YOUR ASSIGNMENT — Tally the lines below that contain the word "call", and give only that number.

__________

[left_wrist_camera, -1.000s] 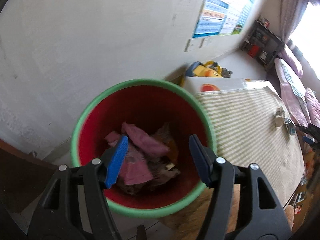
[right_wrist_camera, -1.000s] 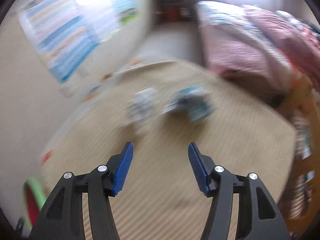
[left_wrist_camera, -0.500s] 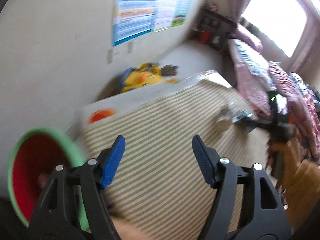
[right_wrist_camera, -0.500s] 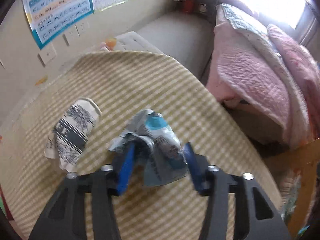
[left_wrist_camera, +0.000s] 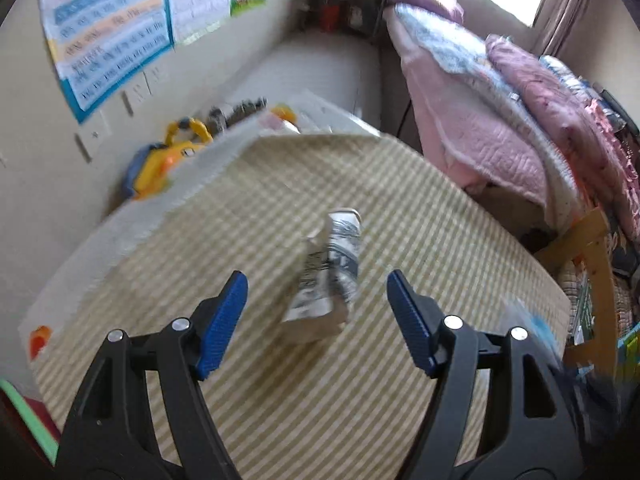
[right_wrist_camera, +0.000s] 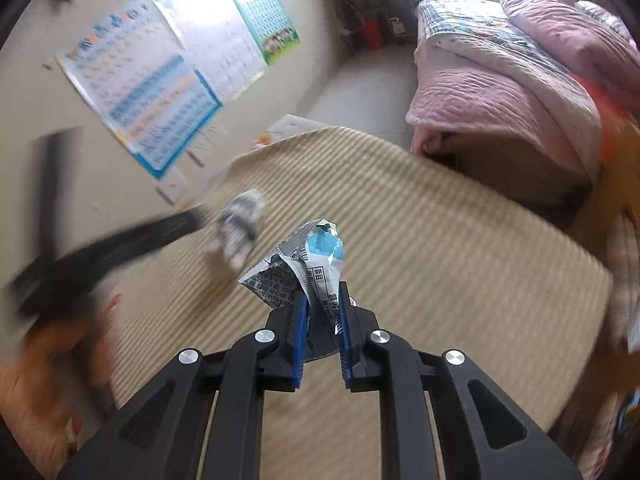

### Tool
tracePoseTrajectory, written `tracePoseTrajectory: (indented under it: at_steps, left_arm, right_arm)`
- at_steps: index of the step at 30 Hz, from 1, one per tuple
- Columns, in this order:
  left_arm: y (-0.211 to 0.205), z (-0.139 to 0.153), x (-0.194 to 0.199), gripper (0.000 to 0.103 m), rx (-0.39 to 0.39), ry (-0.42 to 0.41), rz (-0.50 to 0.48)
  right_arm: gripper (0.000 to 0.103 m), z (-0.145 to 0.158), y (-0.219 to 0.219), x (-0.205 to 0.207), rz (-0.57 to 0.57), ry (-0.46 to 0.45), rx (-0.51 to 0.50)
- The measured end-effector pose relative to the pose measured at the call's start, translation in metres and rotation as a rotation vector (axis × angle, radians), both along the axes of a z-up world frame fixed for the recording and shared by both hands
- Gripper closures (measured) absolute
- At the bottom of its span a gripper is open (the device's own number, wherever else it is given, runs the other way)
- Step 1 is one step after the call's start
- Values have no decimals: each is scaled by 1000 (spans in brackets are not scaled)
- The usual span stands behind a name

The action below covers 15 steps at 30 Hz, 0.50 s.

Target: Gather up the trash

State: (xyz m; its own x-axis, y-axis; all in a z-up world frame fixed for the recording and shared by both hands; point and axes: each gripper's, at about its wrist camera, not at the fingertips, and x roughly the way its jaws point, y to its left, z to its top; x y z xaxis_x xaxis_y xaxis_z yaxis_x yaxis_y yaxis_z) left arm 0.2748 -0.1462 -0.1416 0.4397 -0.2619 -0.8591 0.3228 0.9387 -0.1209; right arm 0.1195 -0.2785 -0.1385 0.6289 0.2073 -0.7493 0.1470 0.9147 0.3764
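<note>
Blue-print wrapper (right_wrist_camera: 316, 276) is pinched in the right gripper (right_wrist_camera: 322, 320), jaws fully closed, only its lower edge caught; slip-out is risked. Black-and-white wrapper (left_wrist_camera: 332, 276) lies on the striped mat (left_wrist_camera: 360, 400), ahead of the wide-open, empty left gripper (left_wrist_camera: 316, 320); it could be overshot.

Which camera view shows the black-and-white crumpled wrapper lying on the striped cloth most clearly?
The left wrist view: the black-and-white wrapper lies near its centre, between the open left gripper fingers, only slightly blurred. The right wrist view shows it smaller, off to the left and heavily blurred.

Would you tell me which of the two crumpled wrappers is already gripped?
The blue-patched wrapper, pinched by the right gripper; the black-and-white wrapper lies free on the striped cloth.
</note>
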Motion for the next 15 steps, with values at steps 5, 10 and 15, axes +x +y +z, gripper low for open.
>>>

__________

OUTPUT FOR THIS TASK — 2